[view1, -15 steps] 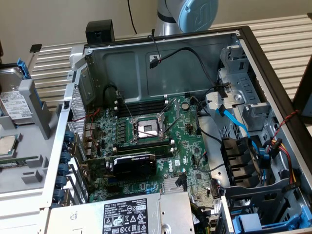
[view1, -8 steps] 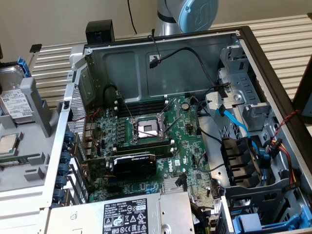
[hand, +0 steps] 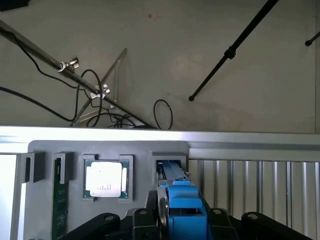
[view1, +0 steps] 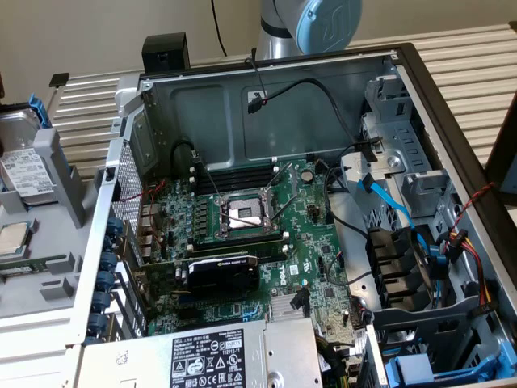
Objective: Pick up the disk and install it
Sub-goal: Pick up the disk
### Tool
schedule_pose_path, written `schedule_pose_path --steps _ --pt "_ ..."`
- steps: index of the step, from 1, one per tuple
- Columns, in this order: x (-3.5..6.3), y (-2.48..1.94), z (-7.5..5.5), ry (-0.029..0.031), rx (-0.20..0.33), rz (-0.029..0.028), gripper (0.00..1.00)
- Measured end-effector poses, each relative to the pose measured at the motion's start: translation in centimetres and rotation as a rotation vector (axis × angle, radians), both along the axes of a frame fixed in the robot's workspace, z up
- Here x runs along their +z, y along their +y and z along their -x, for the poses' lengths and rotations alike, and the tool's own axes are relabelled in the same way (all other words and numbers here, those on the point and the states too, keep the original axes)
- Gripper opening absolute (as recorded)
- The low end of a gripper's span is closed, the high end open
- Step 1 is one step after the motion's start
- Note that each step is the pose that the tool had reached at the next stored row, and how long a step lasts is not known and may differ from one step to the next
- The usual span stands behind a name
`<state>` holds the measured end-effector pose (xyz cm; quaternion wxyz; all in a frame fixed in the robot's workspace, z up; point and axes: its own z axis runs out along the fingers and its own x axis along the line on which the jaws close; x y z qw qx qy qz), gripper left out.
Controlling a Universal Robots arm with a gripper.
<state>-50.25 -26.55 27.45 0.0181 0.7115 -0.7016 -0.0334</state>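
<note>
The disk [hand: 182, 205] is seen edge-on in the wrist view, its bright blue carrier and silver edge rising from a slot of the grey parts tray [hand: 140, 150]. My gripper [hand: 180, 217] is shut on it, with a black finger [hand: 142, 220] against each side. In the exterior view the disk [view1: 24, 174] stands at the far left with its white label facing out and blue plastic at its top.
A square silver processor chip [hand: 106, 180] and a green memory stick [hand: 60, 200] sit in neighbouring tray pockets. The open computer case [view1: 283, 105] holds the motherboard, loose cables, a grey power-supply box [view1: 218, 356] and blue drive-bay parts [view1: 420, 368] at the exterior view's right.
</note>
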Motion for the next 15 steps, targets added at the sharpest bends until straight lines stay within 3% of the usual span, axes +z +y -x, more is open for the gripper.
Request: schedule_pose_path --steps 10,15 --pt "-0.03 -0.06 0.03 -0.0123 0.000 0.0000 0.38" --pt "-0.10 -0.06 0.09 -0.0152 0.000 0.0001 0.38"
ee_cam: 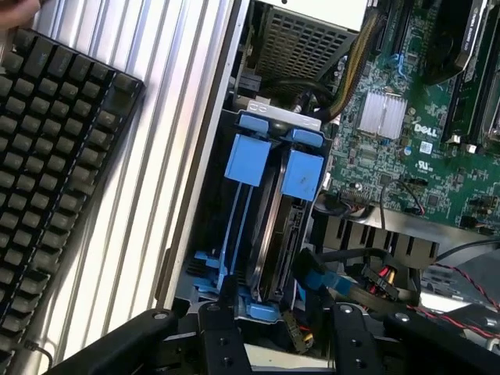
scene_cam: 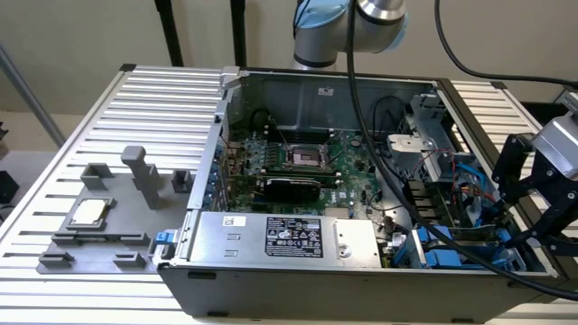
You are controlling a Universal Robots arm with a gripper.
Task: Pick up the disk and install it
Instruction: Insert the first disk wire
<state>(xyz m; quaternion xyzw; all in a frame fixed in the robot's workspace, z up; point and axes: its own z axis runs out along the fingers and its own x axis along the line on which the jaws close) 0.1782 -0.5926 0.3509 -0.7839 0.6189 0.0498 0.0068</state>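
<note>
Wrist view: fingers (ee_cam: pixel 221 332) spread apart, straddling the blue-framed disk (ee_cam: pixel 269 234) at its near end.

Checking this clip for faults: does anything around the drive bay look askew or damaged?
Nothing stands out. The disk looks straight in the case, with the gripper right at it. Nothing looks bent or spilled.

arm (scene_cam: pixel 327 37): we root it at the far side | wrist (scene_cam: pixel 560 143): we carry it at the exterior view's right | gripper (scene_cam: pixel 528 233): black; we point it downward
</note>
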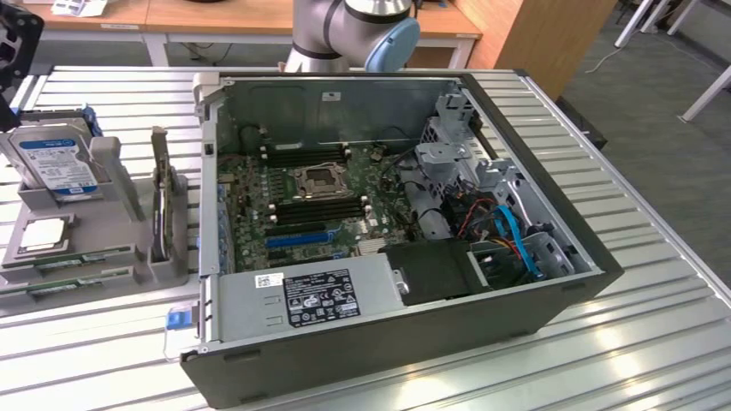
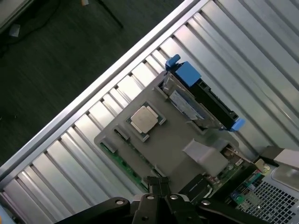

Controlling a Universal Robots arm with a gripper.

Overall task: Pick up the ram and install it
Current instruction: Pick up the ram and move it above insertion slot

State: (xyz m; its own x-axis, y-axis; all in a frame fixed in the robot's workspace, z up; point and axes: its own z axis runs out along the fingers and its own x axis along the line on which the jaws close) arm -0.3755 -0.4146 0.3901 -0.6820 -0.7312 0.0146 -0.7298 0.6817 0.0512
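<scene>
Ram in its holder, gripper empty nearby.
Lower left of the exterior view: the ram sits along the edge of the grey parts holder; the gripper, fingers pinched together on nothing, hovers just off the stick's near end.

The arm is made of smooth silver-grey round tubes, with a light blue round cap on one joint and a dark ring close by it. The pincer is matt black, built of flat angled links, with small round silver screws at the pivots.
</scene>
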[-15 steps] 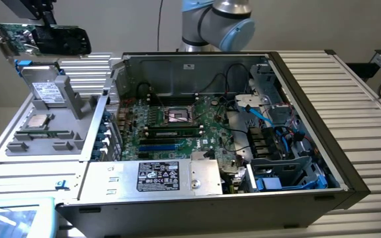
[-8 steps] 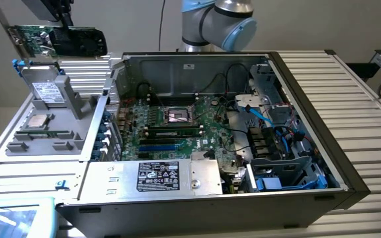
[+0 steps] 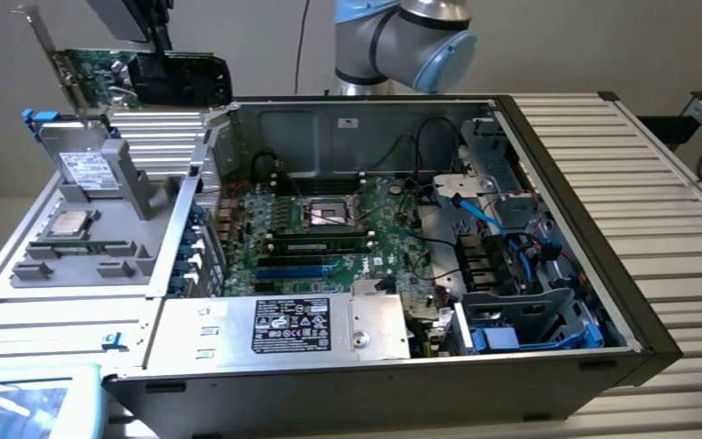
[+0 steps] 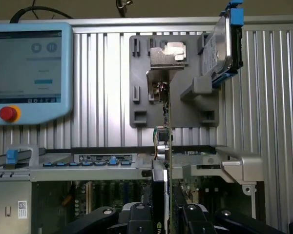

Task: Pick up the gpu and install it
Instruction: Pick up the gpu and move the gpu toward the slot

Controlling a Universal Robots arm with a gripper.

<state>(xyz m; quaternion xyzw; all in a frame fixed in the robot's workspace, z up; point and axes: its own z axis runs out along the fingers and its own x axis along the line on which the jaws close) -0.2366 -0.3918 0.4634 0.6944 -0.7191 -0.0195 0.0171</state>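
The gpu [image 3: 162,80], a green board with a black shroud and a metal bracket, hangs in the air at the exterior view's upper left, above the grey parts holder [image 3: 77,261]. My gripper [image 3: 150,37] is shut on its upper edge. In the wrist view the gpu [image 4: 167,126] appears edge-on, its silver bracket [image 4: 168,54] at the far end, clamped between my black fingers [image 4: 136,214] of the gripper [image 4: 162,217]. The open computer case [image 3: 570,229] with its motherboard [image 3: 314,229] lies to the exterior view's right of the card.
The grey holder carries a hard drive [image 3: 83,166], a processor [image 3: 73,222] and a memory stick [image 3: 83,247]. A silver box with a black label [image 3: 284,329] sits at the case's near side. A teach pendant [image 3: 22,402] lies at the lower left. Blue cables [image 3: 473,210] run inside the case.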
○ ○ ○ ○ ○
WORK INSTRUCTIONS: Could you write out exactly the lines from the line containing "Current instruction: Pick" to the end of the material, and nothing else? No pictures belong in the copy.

FINAL ANSWER:
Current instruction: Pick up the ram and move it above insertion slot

State: (xyz m; its own x-axis, y-axis; all in a frame fixed in the robot's workspace, z up; point and axes: its own z axis runs out along the fingers and its own x axis along the line on which the jaws close) arm -0.3755 -0.4146 0.3901 -0.6820 -0.7312 0.0146 -0.7298 0.6817 0.0512
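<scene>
Ram in its holder, gripper empty nearby.
Lower left of the exterior view: the ram sits along the edge of the grey parts holder; the gripper, fingers pinched together on nothing, hovers just off the stick's near end.

The arm is made of smooth silver-grey round tubes, with a light blue round cap on one joint and a dark ring close by it. The pincer is matt black, built of flat angled links, with small round silver screws at the pivots.
</scene>
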[-15 steps] 
[-8 steps] 
[+0 steps] 
[+0 steps] 

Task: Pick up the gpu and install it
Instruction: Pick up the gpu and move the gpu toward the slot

Controlling a Universal Robots arm with a gripper.

<state>(xyz m; quaternion xyzw; all in a frame fixed in the robot's workspace, z up; point and axes: its own z axis runs out along the fingers and its own x axis along the line on which the jaws close) -0.2366 -0.3918 0.4634 0.6944 -0.7191 -0.0195 0.0171</state>
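The gpu [image 3: 162,80], a green board with a black shroud and a metal bracket, hangs in the air at the exterior view's upper left, above the grey parts holder [image 3: 77,261]. My gripper [image 3: 150,37] is shut on its upper edge. In the wrist view the gpu [image 4: 167,126] appears edge-on, its silver bracket [image 4: 168,54] at the far end, clamped between my black fingers [image 4: 136,214] of the gripper [image 4: 162,217]. The open computer case [image 3: 570,229] with its motherboard [image 3: 314,229] lies to the exterior view's right of the card.
The grey holder carries a hard drive [image 3: 83,166], a processor [image 3: 73,222] and a memory stick [image 3: 83,247]. A silver box with a black label [image 3: 284,329] sits at the case's near side. A teach pendant [image 3: 22,402] lies at the lower left. Blue cables [image 3: 473,210] run inside the case.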

What the exercise required is now done.